Psycholinguistics is the study of the relationships between linguistic behaviour and psychological processes, including the process of language acquisition.
There have been multiple factors that are known to affect lexical processing, and we might want to consider those in building NLP models. Such factors include not only obvious things like word length and number of syllabus, but also word prevalence/frequency.
Word prevalence data in particular are useful for gauging the difficulty of words and could be used a metric for the richness of vocabulary.
Word prevalences across various media has been studied and there are databases to use in analyses, e.g., the data complied by Brysbaert and colleagues.
Here is the distribution of prevalences scores across the 61855 lemmas in the Brysbaert dataset. The higher the prevalence, the more commonplace the word.
For example, 'about' has a score of 2.576, while 'sortilege' has a score of -0.817.
Here is the distribution across the available lemmas.

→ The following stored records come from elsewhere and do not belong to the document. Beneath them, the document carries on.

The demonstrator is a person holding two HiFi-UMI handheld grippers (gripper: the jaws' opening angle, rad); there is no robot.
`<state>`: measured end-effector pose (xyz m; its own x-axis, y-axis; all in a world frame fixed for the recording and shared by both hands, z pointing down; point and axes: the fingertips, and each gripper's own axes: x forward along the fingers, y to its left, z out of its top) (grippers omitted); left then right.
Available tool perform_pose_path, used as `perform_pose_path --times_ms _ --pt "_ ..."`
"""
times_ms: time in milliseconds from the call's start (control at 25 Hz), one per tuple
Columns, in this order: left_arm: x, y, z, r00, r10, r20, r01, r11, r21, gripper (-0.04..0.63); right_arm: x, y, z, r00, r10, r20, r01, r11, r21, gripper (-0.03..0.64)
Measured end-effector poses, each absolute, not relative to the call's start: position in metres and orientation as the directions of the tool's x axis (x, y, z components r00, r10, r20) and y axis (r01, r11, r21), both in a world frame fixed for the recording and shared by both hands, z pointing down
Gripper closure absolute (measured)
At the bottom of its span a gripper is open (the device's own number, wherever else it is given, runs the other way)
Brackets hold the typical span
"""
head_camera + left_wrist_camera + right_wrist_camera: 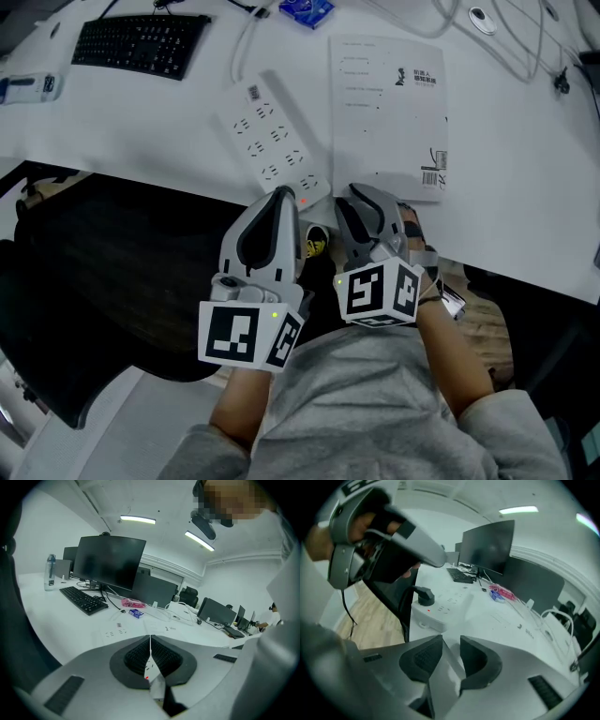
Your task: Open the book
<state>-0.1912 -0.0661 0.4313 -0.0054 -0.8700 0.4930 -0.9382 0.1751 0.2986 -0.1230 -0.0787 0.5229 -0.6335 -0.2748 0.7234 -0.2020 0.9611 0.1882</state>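
Left gripper [150, 641]: fingers [137, 657] pressing together, gripping nothing.
Right gripper [451, 645]: fingers [421, 660] standing apart and empty, hovering at tabletop [141, 122] edge.
Book [386, 112]: lying closed on tabletop, just beside power strip [272, 141].

White desk [525, 187] fills the top of my head view. There's a black keyboard [141, 42] upper left. A white power strip [272, 141] runs diagonally through the middle, with a tiny red light [303, 200] lit at its near end. A blue packet [305, 11] pokes in at the top edge, loose cables [530, 64] trail upper right, and a dark chair [112, 272] takes the lower left.

Left gripper view: dark monitor [110, 562] centre-left, water bottle [50, 571] far left, some pink thing [132, 603] mid-frame, ceiling lights [137, 520] up top.

Right gripper view: black plug [424, 595] in the strip, wood floor [370, 620] on the left.
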Motion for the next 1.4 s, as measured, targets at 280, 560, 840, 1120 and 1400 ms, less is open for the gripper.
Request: perform_pose_path --times_ms 280,560,840,1120,1400 --pt "-0.194 -0.064 0.431 -0.016 -0.868 0.496 -0.936 0.187 0.298 0.58 -0.129 -0.077 0.525 -0.614 -0.239 0.753 -0.068 0.965 0.252 0.482" --pt "-0.192 -0.065 0.434 -0.015 -0.867 0.498 -0.935 0.189 0.301 0.578 -0.133 -0.076 0.527 -0.599 -0.229 0.767 -0.061 0.969 0.241 0.502" --pt "-0.196 -0.065 0.43 -0.027 -0.871 0.49 -0.934 0.196 0.298 0.578 -0.129 -0.093 0.494 -0.712 -0.267 0.65 -0.288 0.955 0.078 0.586" --pt "-0.189 -0.072 0.428 -0.008 -0.877 0.481 -0.94 0.171 0.297 0.578 -0.102 -0.125 0.443 -0.798 -0.357 0.485 -0.478 0.865 -0.15 0.589" --pt "-0.178 -0.087 0.419 0.031 -0.884 0.466 -0.949 0.12 0.291 0.58 -0.06 -0.153 0.414 -0.808 -0.442 0.39 -0.569 0.755 -0.325 0.588"
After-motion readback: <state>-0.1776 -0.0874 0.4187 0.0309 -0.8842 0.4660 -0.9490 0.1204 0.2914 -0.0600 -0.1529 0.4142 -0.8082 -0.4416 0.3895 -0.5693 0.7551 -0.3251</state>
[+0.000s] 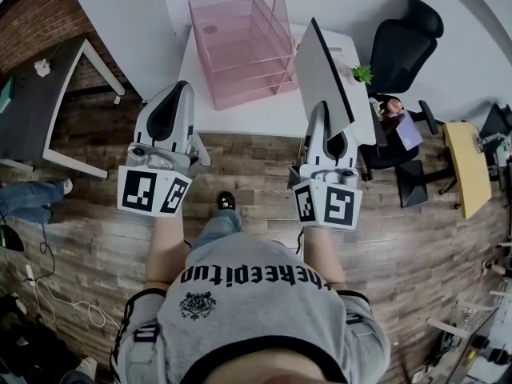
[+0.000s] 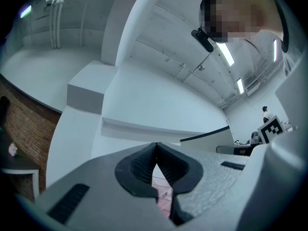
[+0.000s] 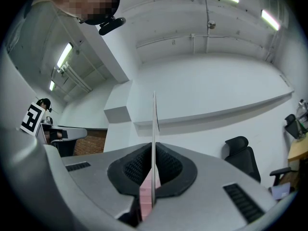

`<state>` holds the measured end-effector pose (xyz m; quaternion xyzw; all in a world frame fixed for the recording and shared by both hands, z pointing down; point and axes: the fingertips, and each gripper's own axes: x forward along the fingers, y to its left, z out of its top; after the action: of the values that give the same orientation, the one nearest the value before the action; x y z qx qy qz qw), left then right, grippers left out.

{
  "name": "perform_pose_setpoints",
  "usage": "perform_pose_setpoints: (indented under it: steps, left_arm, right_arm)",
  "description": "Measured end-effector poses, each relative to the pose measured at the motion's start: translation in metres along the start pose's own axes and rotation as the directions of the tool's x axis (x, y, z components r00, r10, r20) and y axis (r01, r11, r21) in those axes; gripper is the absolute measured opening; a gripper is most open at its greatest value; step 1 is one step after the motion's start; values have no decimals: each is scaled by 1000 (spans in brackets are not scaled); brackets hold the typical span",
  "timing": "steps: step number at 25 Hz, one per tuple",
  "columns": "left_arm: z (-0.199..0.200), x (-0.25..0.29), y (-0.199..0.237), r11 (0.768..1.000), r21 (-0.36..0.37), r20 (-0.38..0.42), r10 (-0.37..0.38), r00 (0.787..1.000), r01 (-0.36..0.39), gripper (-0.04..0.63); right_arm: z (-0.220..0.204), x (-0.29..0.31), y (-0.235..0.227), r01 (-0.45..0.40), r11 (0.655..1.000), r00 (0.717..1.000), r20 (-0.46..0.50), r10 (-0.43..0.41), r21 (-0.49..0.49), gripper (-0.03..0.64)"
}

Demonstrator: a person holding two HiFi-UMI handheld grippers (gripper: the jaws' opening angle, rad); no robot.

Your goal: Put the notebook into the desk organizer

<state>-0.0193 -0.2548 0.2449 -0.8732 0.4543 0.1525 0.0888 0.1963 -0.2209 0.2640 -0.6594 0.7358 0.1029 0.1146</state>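
One notebook [image 1: 324,74] edge in right tool [image 1: 321,114]

Head view: the camera sits on the person's head and faces steeply down, well above the tabletop [image 1: 256,118] and the floor [image 1: 240,174].

Left gripper view: mounted close behind the left tongs [image 2: 155,163] and tilted up toward the wall [image 2: 163,105] and ceiling [image 2: 57,28].

Right gripper view: likewise close behind the right tongs [image 3: 154,170], tilted up.

Shared ground: the head and right gripper views both take in the notebook [image 3: 154,124] and the black chair [image 3: 242,158]. Each gripper view catches the opposite tongs' marker cube [image 2: 271,128].
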Motion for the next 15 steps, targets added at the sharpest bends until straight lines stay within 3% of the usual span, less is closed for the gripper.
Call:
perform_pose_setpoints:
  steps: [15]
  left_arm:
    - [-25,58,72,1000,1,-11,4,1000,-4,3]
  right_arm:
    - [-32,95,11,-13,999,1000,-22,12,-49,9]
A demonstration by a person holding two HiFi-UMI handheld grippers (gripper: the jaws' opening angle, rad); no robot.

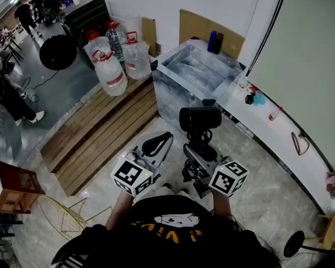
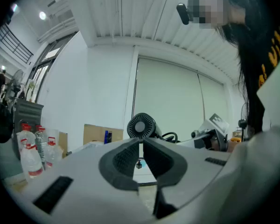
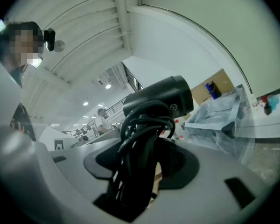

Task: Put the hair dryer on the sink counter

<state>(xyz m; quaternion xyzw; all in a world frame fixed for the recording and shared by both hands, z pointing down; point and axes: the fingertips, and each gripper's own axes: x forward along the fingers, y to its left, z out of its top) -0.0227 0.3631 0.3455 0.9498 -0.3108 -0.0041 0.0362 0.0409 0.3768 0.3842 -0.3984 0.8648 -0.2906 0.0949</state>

How about we apply this to look at vocab usage in the New York Post? Can we look at differences in word-make up across articles of differing topics?
We can try to use the data available on kaggle provided by nzalake52.
A custom script was used to do the data scraping from the above kaggle text file.
I calculated the number of words per article, number of unique words per article (minus stopwords), and also the median and minimum word prevalances in each article.
I then calculated the average across each topic.
Looks like there is some variation in word length, and work prevalence depending on the topic.
Of course, some topics are more jargon-y then others, so it should not be so surprising that there would be variation.